▸ **Exercise aim**
Below are records to be output exactly, every one of them.

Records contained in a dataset
◇ ◇ ◇ ◇
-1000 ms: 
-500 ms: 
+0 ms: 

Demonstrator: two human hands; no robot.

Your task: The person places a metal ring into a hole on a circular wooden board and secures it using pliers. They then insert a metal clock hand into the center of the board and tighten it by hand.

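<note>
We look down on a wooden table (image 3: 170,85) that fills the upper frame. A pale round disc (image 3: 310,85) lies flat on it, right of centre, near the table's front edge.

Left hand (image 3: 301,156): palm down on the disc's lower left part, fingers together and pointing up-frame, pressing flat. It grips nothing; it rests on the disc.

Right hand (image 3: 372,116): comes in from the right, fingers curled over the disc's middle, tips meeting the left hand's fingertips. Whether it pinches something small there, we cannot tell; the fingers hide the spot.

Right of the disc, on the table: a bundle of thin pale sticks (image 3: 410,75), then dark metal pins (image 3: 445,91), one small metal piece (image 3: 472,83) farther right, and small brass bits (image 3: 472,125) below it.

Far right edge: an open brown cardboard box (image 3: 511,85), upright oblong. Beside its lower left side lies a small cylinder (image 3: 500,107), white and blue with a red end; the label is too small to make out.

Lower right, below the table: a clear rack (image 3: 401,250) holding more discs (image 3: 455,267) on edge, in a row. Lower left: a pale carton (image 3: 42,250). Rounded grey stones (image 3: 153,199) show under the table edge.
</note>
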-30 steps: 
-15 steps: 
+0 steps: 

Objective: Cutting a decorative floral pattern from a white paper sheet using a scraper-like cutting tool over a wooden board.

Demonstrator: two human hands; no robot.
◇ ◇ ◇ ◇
▸ **Problem solution**
-1000 ms: 
-500 ms: 
+0 ms: 

Demonstrator: two human hands; no robot.

Your task: The person places a metal ring into a hole on a circular wooden board and secures it using pliers. They then insert a metal clock hand into the center of the board and tighten it by hand.

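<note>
We look down on a wooden table (image 3: 170,85) that fills the upper frame. A pale round disc (image 3: 310,85) lies flat on it, right of centre, near the table's front edge.

Left hand (image 3: 301,156): palm down on the disc's lower left part, fingers together and pointing up-frame, pressing flat. It grips nothing; it rests on the disc.

Right hand (image 3: 372,116): comes in from the right, fingers curled over the disc's middle, tips meeting the left hand's fingertips. Whether it pinches something small there, we cannot tell; the fingers hide the spot.

Right of the disc, on the table: a bundle of thin pale sticks (image 3: 410,75), then dark metal pins (image 3: 445,91), one small metal piece (image 3: 472,83) farther right, and small brass bits (image 3: 472,125) below it.

Far right edge: an open brown cardboard box (image 3: 511,85), upright oblong. Beside its lower left side lies a small cylinder (image 3: 500,107), white and blue with a red end; the label is too small to make out.

Lower right, below the table: a clear rack (image 3: 401,250) holding more discs (image 3: 455,267) on edge, in a row. Lower left: a pale carton (image 3: 42,250). Rounded grey stones (image 3: 153,199) show under the table edge.
</note>
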-30 steps: 
-15 steps: 
+0 steps: 

Objective: Cutting a decorative floral pattern from a white paper sheet using a scraper-like cutting tool over a wooden board.

Demonstrator: two human hands; no robot.

This completes the response to the exercise.